» **What you are asked to do**
Find the lines in the records that carry the word "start". Copy each one.

(Records from a collection)
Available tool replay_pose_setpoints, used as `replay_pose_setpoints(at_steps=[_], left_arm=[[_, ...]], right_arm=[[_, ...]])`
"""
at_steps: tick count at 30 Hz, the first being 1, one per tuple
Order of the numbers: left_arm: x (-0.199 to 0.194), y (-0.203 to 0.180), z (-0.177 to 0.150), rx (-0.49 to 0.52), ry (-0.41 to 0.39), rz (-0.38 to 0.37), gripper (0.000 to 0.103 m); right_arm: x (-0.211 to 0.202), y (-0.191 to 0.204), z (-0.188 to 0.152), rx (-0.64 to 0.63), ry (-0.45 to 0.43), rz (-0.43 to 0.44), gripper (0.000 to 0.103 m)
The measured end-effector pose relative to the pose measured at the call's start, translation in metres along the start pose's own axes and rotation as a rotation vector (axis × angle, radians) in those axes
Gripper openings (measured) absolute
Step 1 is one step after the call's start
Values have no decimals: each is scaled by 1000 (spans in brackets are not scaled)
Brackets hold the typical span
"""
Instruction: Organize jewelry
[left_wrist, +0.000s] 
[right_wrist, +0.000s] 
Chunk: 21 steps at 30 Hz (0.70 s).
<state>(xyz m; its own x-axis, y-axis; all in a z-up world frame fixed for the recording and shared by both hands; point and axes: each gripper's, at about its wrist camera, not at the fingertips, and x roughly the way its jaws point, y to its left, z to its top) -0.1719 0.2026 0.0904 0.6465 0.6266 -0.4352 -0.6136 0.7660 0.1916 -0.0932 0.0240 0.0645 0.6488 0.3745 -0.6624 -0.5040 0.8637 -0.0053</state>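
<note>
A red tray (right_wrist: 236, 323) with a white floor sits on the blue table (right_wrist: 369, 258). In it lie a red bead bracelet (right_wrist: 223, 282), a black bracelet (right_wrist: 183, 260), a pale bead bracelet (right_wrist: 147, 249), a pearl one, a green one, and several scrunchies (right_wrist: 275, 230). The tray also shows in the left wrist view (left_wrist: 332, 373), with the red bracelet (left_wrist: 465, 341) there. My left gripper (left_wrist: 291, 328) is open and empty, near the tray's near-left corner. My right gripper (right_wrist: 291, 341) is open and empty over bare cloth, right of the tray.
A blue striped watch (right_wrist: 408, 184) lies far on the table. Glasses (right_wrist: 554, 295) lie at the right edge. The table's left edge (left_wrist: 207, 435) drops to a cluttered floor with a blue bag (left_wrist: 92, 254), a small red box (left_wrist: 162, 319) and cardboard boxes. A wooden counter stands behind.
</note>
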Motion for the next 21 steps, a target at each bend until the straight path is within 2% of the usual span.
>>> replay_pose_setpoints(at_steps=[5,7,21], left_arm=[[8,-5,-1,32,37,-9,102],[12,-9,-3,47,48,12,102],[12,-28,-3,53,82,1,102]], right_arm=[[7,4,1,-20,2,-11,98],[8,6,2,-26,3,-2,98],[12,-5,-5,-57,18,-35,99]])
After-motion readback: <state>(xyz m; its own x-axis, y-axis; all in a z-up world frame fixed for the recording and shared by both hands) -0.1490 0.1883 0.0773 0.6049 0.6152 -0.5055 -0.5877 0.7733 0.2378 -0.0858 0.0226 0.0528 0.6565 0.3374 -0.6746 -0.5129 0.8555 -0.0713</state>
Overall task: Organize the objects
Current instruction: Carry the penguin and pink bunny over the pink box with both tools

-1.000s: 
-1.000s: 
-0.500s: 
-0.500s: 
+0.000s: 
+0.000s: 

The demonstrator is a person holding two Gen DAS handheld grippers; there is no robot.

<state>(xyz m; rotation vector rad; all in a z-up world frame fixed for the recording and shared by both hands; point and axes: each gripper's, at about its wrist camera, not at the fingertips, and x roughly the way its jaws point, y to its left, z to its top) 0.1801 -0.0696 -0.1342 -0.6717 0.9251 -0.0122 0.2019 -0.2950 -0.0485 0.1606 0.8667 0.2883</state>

» **Answer to this task**
The measured end-effector pose relative to the pose measured at the call's start, translation in metres along the start pose's own axes and rotation as a rotation vector (axis × angle, radians) in those axes
Step 1 is one step after the call's start

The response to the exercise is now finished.